Any apprentice wizard can cast a boring old magic missile. Sure, it always strikes its target. Yawn. Do away with the drudgery of your grandfather's magic with this improved version of the spell, as used by Jim Darkmagic!
You create three twisting, whistling, hypoallergenic, gluten-free darts of magical force. Each dart targets a creature of your choice that you can see within range. Make a ranged spell attack for each missile. On a hit, a missile deals 2d4 force damage to its target.
If the attack roll scores a critical hit, the target of that missile takes 5d4 force damage instead of you rolling damage twice for a critical hit. If the attack roll for any missile is a 1, all missiles miss their targets and blow up in your face, dealing 1 force damage per missile to you.

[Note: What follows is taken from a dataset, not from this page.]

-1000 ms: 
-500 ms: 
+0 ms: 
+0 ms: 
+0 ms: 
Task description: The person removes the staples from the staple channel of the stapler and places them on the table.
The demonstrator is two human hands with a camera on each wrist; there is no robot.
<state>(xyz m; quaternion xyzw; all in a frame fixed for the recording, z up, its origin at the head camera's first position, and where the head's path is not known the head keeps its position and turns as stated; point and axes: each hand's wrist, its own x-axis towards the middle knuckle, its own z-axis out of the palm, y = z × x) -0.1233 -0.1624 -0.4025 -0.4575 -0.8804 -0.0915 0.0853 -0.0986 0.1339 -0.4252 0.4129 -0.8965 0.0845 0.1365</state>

At Higher Levels. When you cast this spell using a spell slot of 2nd level or higher, the spell creates one more dart, and the royalty component increases by 1 gp, for each slot level above 1st.
You create three glowing darts of magical force. Each dart hits a creature of your choice that you can see within range. A dart deals 1d4 + 1 force damage to its target. The darts all strike simultaneously, and you can direct them to hit one creature or several.
At Higher Levels: When you cast this spell using a spell slot of 2nd level or higher, the spell creates one more dart for each slot above 1st.
So, Jim's potentially does more damage, but since you have to roll to hit it might miss and not do damage at all. Also, if you critically fail the roll you get hit instead. On the other hand, if you crit with the roll, it's better than normal.
Also, Jim's has the Royalty component, where the spell takes money to cast (that is delivered through magical means to Jim Darkmagic).
It's got some fun flavor to it, but I think I'd stick with the standard Magic Missile, given the choice. The potential for an extra 3 points of damage per dart doesn't seem worth the risk to me.
My DM is cool. As I've said previously I'm playing a Golden retriever wizard in the Avernus campaign. One of the issues of course is that a ton of wizard damage spells are fire based. We just hit level 7 and I have no big damage spells, and Melf's Minute Meteors seemed cool, so he is letting me re-flavor them into bludgeoning damage instead of fire damage, and re-image them into tennis balls instead of meteors. So now when I cast it I have a crown of 6 tennis balls orbiting the peak of my wizards hat.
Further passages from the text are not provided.